### Task
From the data below, copy each line that includes the word "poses".

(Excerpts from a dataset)

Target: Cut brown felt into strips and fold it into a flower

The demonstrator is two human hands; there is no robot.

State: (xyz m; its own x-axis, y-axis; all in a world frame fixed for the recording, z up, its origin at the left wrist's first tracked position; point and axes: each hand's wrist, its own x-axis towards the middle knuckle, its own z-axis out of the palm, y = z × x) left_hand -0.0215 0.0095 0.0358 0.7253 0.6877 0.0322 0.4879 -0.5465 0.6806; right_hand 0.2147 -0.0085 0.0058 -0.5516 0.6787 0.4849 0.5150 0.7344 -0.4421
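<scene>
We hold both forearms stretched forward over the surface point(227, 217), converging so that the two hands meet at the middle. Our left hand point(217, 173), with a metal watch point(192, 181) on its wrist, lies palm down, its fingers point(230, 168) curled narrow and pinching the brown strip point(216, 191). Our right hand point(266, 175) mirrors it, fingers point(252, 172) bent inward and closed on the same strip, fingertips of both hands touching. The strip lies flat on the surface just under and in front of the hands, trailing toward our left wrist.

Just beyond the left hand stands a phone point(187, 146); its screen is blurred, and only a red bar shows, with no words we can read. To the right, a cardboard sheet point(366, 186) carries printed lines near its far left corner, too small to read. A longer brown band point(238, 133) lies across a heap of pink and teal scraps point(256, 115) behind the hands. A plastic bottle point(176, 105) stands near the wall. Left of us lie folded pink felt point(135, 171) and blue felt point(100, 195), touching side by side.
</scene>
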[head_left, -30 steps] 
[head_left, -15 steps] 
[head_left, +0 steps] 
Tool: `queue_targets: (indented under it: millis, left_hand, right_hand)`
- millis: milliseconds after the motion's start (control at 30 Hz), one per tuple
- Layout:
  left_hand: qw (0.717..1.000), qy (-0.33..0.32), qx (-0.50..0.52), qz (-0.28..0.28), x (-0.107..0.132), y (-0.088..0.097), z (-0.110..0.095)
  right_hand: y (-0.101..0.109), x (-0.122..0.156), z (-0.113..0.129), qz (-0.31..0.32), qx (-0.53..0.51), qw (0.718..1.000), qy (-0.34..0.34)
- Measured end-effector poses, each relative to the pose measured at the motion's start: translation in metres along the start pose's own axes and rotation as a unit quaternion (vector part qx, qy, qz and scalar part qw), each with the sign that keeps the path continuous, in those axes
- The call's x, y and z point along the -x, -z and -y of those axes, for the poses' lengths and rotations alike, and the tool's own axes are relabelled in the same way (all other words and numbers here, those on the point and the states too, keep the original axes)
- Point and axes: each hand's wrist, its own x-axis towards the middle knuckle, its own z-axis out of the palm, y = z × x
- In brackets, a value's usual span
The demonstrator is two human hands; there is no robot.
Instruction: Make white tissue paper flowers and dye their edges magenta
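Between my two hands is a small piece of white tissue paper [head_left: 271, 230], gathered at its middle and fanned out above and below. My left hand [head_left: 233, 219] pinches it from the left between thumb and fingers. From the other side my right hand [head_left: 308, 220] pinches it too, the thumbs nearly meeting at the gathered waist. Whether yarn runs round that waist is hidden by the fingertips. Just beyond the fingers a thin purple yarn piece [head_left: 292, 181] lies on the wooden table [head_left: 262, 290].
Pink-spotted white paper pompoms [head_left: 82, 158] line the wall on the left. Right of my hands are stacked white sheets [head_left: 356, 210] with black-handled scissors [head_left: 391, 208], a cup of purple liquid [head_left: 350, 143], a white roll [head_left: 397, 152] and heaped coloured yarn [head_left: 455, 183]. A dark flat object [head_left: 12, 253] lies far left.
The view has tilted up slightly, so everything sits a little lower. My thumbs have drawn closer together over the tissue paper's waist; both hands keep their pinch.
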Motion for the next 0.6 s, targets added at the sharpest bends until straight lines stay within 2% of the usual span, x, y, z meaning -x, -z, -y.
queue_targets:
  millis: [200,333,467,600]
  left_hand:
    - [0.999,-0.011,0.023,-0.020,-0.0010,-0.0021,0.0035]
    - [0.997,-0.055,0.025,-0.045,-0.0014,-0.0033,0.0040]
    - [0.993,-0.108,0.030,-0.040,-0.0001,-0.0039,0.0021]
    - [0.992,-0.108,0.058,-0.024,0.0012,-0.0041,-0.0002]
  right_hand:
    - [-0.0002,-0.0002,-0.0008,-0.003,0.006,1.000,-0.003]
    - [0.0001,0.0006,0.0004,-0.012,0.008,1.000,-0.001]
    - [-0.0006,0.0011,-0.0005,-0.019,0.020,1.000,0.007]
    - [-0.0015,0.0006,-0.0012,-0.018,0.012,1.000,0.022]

### Solution for this exercise
- Measured end-effector poses, each relative to the pose measured at the motion's start: translation in metres along the start pose's own axes and rotation as a unit quaternion (vector part qx, qy, qz and scalar part qw), each with the sign that keeps the path continuous, in those axes
- The call's x, y and z point along the -x, -z and -y of those axes, for the poses' lengths and rotations alike, and the tool's own axes are relabelled in the same way (all other words and numbers here, those on the point and the states too, keep the original axes)

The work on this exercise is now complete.